Le « Non de gauche » Buffet-Mélenchon-Besancenot et le nôtre

Dès notre première prise de position sur la constitution européenne, nous avons tenu à nous démarquer nettement de beaucoup de ceux qui appellent comme nous à voter Non. Les réactionnaires chauvins, bien sûr, mais aussi l’aile « anti-libérale » de la gauche plurielle (PC et une partie du PS) renforcée par ATTAC, la Fondation Copernic et la LCR. La campagne menée par ces derniers n’est pas de nature à nous faire revenir sur notre analyse initiale.

Article paru dans l’Egalité n°113

L’appel pour « un Non de gauche » rassemblant le PC, la LCR, et diverses associations et individus de la mouvance « anti-mondialisation », loin de rejeter l’Europe capitaliste, demande une renégociation de la Constitution en quelque chose de plus « social ». Une telle campagne ne donne aucun élément de compréhension ni de moyens de lutte pour les victimes de ce système. Elle laisse penser que les hommes politiques et patrons européens accepteront de faire une politique selon les besoins de tous sans qu’un réel rapport de force et des luttes ne les obligent à le faire.

Il y a de bonnes choses dans la campagne de la fraction la moins corrompue de la gauche plurielle et notamment une certaine mobilisation militante qui faisait un peu défaut ces dernières années. Mais les carences sont tout aussi voyantes : les luttes en cours sont à peine évoquées. Parfois, les seuls à en parler sont des travailleurs en grève ou des lycéens aux prises avec la loi Fillon. Souvent, ils ont été invités par les organisateurs du meeting. Pour autant, la campagne pour le « Non de gauche » ne fait quasiment aucun lien entre la lutte des classes, les luttes actuelles des salariés contre le patronat et le gouvernement et la campagne contre la Constitution et ne donne d’autres perspectives aux salariés que le vote du 29 Mai et les élections présidentielles de 2007. Les comités pour « un Non de gauche » ne se préoccupent guère de faire de cette campagne un outil de combat pour s’organiser contre le patronat qu’il soit français ou européen.

Ceux qui ne se contentent pas de décortiquer le texte de la Constitution mais attaquent la politique de Raffarin, ne font en fait que dénoncer les réformes et laissent entendre qu’un gouvernement de gauche aurait fait une politique différente.

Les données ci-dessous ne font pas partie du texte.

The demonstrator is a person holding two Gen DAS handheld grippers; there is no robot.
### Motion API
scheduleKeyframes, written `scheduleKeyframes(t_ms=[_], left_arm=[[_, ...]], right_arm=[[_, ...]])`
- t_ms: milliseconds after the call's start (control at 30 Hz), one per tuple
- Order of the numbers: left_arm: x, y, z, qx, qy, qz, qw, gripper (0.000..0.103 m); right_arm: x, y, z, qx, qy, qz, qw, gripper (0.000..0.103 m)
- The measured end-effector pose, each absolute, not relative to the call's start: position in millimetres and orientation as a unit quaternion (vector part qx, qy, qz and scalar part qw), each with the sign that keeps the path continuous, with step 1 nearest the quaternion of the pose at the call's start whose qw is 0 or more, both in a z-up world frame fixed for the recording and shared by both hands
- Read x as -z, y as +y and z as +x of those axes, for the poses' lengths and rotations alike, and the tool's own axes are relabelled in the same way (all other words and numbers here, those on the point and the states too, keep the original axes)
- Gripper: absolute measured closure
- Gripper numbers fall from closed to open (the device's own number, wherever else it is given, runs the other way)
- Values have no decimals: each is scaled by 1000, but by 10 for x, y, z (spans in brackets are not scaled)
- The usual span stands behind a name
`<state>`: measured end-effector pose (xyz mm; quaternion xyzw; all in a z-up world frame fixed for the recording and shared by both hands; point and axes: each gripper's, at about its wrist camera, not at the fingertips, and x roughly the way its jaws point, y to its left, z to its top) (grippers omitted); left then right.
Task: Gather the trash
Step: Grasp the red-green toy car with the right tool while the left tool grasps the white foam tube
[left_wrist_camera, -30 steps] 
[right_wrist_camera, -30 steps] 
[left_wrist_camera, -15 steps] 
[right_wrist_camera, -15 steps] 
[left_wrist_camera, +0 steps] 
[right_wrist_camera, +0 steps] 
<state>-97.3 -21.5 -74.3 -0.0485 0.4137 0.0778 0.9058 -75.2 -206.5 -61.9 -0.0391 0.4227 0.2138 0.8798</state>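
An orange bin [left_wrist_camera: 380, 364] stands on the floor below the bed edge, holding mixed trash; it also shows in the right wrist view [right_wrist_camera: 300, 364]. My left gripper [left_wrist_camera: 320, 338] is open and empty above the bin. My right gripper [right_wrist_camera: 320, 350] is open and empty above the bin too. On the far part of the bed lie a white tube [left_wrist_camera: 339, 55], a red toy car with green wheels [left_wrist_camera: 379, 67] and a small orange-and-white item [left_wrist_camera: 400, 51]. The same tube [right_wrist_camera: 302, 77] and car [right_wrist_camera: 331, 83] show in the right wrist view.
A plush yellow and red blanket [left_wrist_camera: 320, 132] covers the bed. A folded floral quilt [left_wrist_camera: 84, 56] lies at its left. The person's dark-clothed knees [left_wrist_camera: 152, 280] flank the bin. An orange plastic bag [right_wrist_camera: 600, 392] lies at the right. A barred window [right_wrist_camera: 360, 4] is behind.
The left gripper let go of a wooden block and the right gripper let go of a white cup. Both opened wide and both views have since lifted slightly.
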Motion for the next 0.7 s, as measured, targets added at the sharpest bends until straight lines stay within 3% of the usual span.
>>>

Pourtant, ils n’ont pas fait une politique si différente que ça quand ils étaient au pouvoir il y a 3 ans avec Jospin qui a signé les traités de libéralisation des services publics des transports et de l’énergie par exemple !

Pour ratisser large, les appels locaux font généralement l’impasse sur les sujets qui fâchent : les Sans-Papiers font souvent les frais de ces plates-formes communes qui se veulent rassembleuses : pas un mot sur eux et surtout pas leur revendication majeure, « des papiers pour tous ! ».

Dans les meetings unitaires et dans ceux où le PCF, comme au Zénith de Paris, invite tous les défenseurs du « Non de gauche », on emploie peu le mot capitalisme, même quand on dénonce l’argent-roi, la dictature de la finance ou la France d’en-haut. Libéralisme, ultra-libéralisme, oui ! mais pas de gros mot s’il vous plait ! Pas de référence non plus au socialisme, au communisme, à la société sans classes et à la nécessité d’une révolution pour y parvenir. On entend même parfois des arguments étonnants contre le texte : il entrerait trop dans le détail de l’organisation économique de la société « comme la Constitution soviétique, et on sait où cela a conduit » de la part d’un haut dirigeant du PCF (Jean-François Gau à Antony le 22 mars 2005), c’est stupéfiant. A défaut de perspectives socialistes, on a droit à de l’Europe sociale à ne plus que savoir en faire mais sans qu’on nous précise vraiment de quoi il s’agit, comment cela peut être compatible avec la propriété privée des grands moyens de production et d’échange, en quoi ça se distingue de « l’économie sociale de marché » prônée par le texte qu’on nous demande de rejeter le 29 mai.

Malheureusement, la participation de dirigeants de la LCR à la rédaction de ces appels ou à la tribune de ces meetings ne remonte pas beaucoup le niveau. Après avoir vu Picquet (dirigeant de la LCR) faire son traditionnel discours de tribun radical de gauche de la Troisième République et Besancenot faire son numéro plus impertinent mais pas beaucoup plus marxiste on est en droit de se demander en quoi consiste vraiment cette grande force anticapitaliste que Krivine et ses camarades veulent construire.

Notre campagne est donc en marge de ceux qui s’enferment dans le système, car elle n’est qu’un élément de notre lutte de tous les instants pour l’abolition du capitalisme.